The Almería case study shows the best results from both an environmental and economic impact perspective, largely due to favorable climate conditions, ensuring abundant production with a short production cycle and allowing the greenhouse to be exploited for other production during the rest of the year. In addition, the use of IPM offers significant environmental advantages over traditional chemical control approaches, despite greater management costs. These findings point to the importance of incentivizing and supporting this practice through targeted policies. Support is needed for specific decision support systems that enable real-time monitoring and knowledge sharing among users [57].

5. Conclusions

The aim of this study was to assess the environmental and economic impacts of common tomato growing practices in Mediterranean greenhouses. The life cycle analyses of these four commercial greenhouses revealed higher environmental impacts and lower economic returns in the non-EU cases than in the European cases (soilless and short-cycle soil). The key findings show that the main impacts focus on water consumption, peaking at 11,283 m³/year in the Antalya case study, and freshwater eutrophication, reaching a maximum of 37 kg P eq in the Monastir case study. Fertilizers were identified as a hotspot, with direct emissions mainly affecting marine eutrophication, with a maximum of 30 kg N eq in the Antalya case study. Agricultural machinery also contributes to the impacts, mainly through the formation of particulate matter during use, reaching a maximum of kg PM₂.₅ eq in the case of Monastir. The extensive use of plastics heavily affects the impacts, especially in production (maximum of 12,586 kg 1,4-DCB) and disposal (maximum of 18 kg P eq), particularly in the case of Monastir.

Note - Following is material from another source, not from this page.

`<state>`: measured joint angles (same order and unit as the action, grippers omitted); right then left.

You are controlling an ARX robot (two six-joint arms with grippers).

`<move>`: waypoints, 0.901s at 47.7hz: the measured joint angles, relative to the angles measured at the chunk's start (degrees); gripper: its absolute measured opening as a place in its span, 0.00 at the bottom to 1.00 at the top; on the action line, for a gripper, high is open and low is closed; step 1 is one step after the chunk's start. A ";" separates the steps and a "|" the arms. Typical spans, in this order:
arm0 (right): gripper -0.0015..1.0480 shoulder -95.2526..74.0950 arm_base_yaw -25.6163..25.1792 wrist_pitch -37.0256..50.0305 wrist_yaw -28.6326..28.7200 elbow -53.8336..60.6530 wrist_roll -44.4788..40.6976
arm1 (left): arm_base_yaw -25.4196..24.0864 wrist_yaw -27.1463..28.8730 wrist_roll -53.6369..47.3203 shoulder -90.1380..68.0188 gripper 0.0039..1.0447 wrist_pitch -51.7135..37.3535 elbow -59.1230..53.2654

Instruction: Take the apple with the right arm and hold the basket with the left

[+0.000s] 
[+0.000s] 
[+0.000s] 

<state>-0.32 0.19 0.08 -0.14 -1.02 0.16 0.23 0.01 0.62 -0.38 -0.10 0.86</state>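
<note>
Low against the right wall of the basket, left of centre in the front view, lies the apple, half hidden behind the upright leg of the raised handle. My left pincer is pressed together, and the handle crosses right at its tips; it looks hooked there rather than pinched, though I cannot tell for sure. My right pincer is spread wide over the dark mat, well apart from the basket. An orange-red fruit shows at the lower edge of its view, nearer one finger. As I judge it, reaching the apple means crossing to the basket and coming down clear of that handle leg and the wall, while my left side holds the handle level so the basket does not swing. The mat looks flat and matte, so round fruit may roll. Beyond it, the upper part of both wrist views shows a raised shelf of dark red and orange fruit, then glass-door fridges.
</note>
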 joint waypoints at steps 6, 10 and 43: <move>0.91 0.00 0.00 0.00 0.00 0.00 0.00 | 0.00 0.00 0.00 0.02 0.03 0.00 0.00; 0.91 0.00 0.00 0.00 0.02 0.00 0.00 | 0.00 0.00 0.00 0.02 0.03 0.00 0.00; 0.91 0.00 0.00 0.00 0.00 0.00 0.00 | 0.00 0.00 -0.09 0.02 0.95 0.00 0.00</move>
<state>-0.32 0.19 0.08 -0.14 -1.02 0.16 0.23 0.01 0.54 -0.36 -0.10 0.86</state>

The findings of this research show that there is a need for policy support to encourage soilless cultivation and water-saving technology, as well as more focused fertilizer management and integrated pesticide control. Boosting sustainable greenhouse horticulture can enable rural development in both EU and non-EU countries, as it is a profitable farming system with relevance for the export market.

The combination of LCA and LCC is a valuable avenue for delineating pathways toward enhanced sustainability within greenhouse farming systems. However, absolute values should be considered with caution. This study’s limitations include the bounded geographic and temporal scope of the primary data, the reduced number of case studies, and the reliance on simplified models for calculating emissions. The comparative nature of this study reduces in part the importance of these limitations, as the research results focus on the existing and potentially improvable critical points that can be achieved with respect to the observed situation. These limitations underscore the need for further research to deliver more comprehensive assessments to foster the diffusion of the most suitable technologies for the different farming contexts in the Mediterranean region. Future research should encompass a wider array of farm characteristics, either through observed data or simulations, to ensure broader applicability and relevance. From a methodological perspective, there is a need for more homogeneous approaches to LCA and LCC to facilitate the derivation of external validity from case studies and related recommendations.

Author Contributions

Conceptualization, S.S., O.G., A.N., L.I. and F.B.; data curation, S.S., M.G., D.B.G., D.B., G.E.A., A.L. and T.B.; formal analysis, S.S., M.G., D.B.G., D.B., G.E.A., A.L. and T.B.; funding acquisition, A.N. and L.I.; investigation, S.S. and O.G.; methodology, S.S. and O.G.; project administration, A.N. and L.I.; resources, M.G., D.B., A.L. and L.I.; software, S.S. and O.G.; supervision, L.I. and F.B.; validation, S.S.; writing—original draft, S.S. and O.G.; writing—review and editing, all authors. All authors have read and agreed to the published version of the manuscript.

Funding

This research was funded by the EU Commission’s Partnership for Research and Innovation in the Mediterranean Area (PRIMA) under the Horizon 2020 Framework for Research and Innovation (iGUESSmed project, Grant Agreement number: 1916).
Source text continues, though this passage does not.